Action item:
Write out every line below with no difference at all.

(Supplied data begins)

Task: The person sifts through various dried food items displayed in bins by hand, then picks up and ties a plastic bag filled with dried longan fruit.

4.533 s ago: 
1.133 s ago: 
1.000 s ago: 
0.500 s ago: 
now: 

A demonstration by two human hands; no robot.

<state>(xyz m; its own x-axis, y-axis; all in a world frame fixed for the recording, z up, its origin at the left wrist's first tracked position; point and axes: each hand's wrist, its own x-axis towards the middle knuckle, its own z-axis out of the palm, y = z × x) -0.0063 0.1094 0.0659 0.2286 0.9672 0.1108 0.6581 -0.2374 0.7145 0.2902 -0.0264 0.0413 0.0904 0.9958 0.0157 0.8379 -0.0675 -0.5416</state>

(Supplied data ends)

Result for this task:
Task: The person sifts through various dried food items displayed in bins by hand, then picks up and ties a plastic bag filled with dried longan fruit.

4.533 s ago: 
1.133 s ago: 
1.000 s ago: 
0.500 s ago: 
now: 

A demonstration by two human hands; no robot.

<state>(xyz m; its own x-axis, y-axis; all in a world frame fixed for the recording, z up, its origin at the left wrist's first tracked position; point and axes: each hand's wrist, its own x-axis towards the middle knuckle, its own z-axis out of the palm, y = z × x) -0.0063 0.1094 0.0659 0.2286 0.9672 0.1108 0.6581 -0.2374 0.7145 0.2902 -0.0264 0.0413 0.0904 0.9958 0.0157 0.8379 -0.0675 -0.5416</state>

The output returned above is complete.